St. Mary's Convent High School is a school for girls in the North Goa town of Mapusa, India.

==History==
===Foundation===
The school was set up in 1948 in the then Portuguese colony of Goa, when formal schooling for women was unusual. It was launched by the Apostolic Carmel Congregation of Mangalore.

On 1 January 1948, two nuns – Mother Mercedes who later became the first Superior of St Mary's and Sr Agusta – were sent from Mangalore to Margao where they joined two other members of the Congregation, Sr Nympha and Sr Ephigenia. The four went to Mapusa and together founded the school, which completed six decades of service in 2008.
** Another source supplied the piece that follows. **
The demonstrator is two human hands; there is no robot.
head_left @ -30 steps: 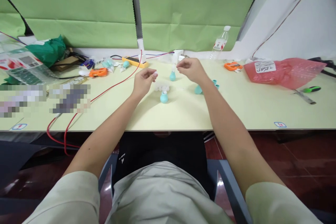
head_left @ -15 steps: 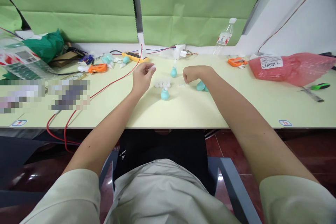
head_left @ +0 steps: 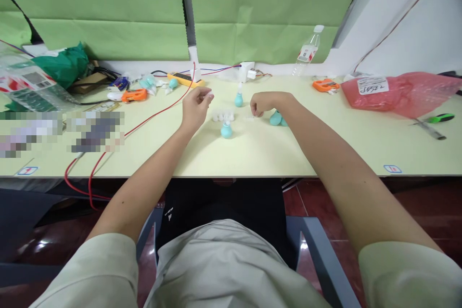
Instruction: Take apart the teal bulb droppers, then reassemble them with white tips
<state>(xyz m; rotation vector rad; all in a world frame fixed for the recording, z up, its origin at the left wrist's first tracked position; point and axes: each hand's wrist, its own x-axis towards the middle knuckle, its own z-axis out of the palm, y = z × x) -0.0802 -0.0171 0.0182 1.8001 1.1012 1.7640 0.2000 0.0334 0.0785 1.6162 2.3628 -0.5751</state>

Some 130 girls were taken over from the nearby Jesuit school currently called St Britto. By June 1948, the student number rose to 187. The first inspection took place in October of that year, though the school was not yet officially recognised. Facing a lack of water, very little money, and hard times, they were housed in the building which would later become the kindergarten.
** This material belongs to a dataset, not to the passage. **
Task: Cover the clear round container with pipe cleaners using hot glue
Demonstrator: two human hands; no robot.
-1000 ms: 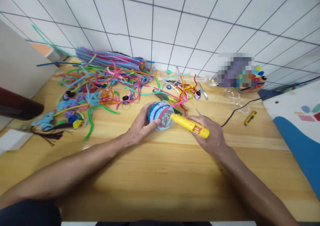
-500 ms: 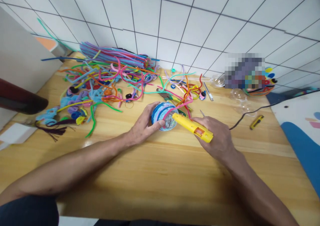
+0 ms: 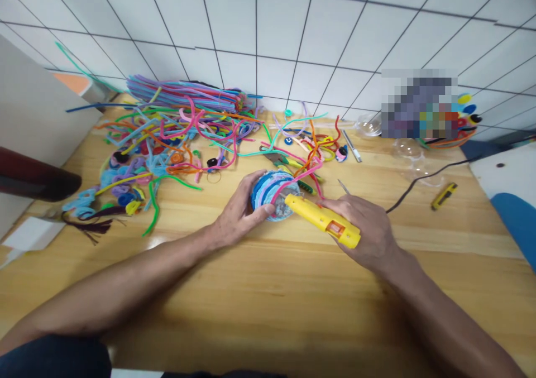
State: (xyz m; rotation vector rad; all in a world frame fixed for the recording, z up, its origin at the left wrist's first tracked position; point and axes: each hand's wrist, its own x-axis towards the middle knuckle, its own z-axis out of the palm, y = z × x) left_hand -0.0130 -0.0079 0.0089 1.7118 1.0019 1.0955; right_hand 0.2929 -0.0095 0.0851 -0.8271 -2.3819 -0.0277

In 1950, the school opened a boarding house with six boarders. On 28 August 1950, the school was officially recognised. In 1952, the convent sent up its first batch of 14 students for the Matriculation examination.

===More students, Lyceum building===
By 1959, the nuns had a chance to extend their education to more girls. In 1963, they were able to move into the Lyceum building. Following the end of Portuguese rule in Goa, Mapusa developed into a centre for the surrounding areas. Public transport improved and many more students joined the school.

===Land near the convent===
Help came in the form of land next to the convent, which by now was located some distance from the school. This was a gift from the family of Sisters Carmela AC and Rosanne AC.

Plans for the new school were drawn up, but the prospects of raising the Rs 48,00,000 did not seem promising. However, in the space of two years a structure was built near the convent. Sr Marcilla took over as principal in 1989 and Sr Thelma was superior.